# Why You Should Read the Puritans - Joel Beeke



## VirginiaHuguenot (Mar 21, 2007)

Why You Should Read the Puritans by Joel Beeke


----------



## caddy (Mar 21, 2007)

This looks Good Andrew!

I'm truly enjoying Beeke's _Puritian Reformed Spirituality_. 

The Puritan's are so enlightening and deep. Pick up just about any book offered in a Christian Book store, then set off to read Burroughs, Watson, Owens, or any of the host of Puritans and you cannot began to compare the absolute depth they possesed compartively with today's writers.

 



VirginiaHuguenot said:


> Why You Should Read the Puritans by Joel Beeke


----------



## Ivan (Mar 21, 2007)

VirginiaHuguenot said:


> Why You Should Read the Puritans by Joel Beeke



I just purchased _Meet the Puritans_ a few days ago. Now I'm even more excited about reading this book.   

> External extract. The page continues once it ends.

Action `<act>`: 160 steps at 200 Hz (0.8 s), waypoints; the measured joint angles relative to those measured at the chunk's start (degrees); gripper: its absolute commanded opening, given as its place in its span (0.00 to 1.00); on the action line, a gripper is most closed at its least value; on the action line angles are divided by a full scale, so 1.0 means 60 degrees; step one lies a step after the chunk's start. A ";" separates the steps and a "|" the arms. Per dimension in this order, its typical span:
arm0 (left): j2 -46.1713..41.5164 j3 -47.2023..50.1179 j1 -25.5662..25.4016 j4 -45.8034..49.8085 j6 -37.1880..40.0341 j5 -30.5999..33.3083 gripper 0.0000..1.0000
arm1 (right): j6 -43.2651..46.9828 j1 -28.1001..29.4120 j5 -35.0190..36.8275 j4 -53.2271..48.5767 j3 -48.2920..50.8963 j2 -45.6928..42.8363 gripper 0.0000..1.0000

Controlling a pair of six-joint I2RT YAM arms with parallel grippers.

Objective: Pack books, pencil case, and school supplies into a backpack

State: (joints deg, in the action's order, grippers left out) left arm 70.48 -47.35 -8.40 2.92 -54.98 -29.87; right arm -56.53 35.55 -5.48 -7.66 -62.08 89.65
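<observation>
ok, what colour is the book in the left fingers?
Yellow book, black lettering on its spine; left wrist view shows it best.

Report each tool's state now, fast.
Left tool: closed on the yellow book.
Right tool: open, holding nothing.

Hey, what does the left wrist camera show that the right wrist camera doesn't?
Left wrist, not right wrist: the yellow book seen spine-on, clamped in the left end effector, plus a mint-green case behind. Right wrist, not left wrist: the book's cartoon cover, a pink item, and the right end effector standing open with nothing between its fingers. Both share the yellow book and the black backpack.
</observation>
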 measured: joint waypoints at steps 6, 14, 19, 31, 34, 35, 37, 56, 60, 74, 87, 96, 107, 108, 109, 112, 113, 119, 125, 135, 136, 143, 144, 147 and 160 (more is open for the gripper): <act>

That was a nice blog too. I think I'll visit from time to time.


----------



## cupotea (Mar 21, 2007)

VirginiaHuguenot said:


> Why You Should Read the Puritans by Joel Beeke



The link is blocked here in China, could anyone post its content here? Thanks.


----------



## kvanlaan (Mar 21, 2007)

please, please.


----------



## VirginiaHuguenot (Mar 21, 2007)

Here you go! 



> Why You Should Read the Puritans by Beeke
> Unable to attend the Ligonier conference (Contending for the Truth), I stayed at home and watched a fair amount over the Internet. One personal surprise and highlight was seeing Joel Beeke. It’s great to see his book Meet the Puritans (our 2006 Book-of-the-Year) continue to grow in popularity. Our friends from Reformation Heritage Books and Puritan Reformed Theological Seminary in Grand Rapids, MI have made the notes from his short address available to TSS. -Tony
> 
> ——————————-
> ...


----------



## jawyman (Mar 28, 2007)

I am currently a student of Dr. Beekes and he is also my pastor.


----------



## caddy (Mar 28, 2007)

What a Blessing that must be !  



jawyman said:


> I am currently a student of Dr. Beekes and he is also my pastor.


----------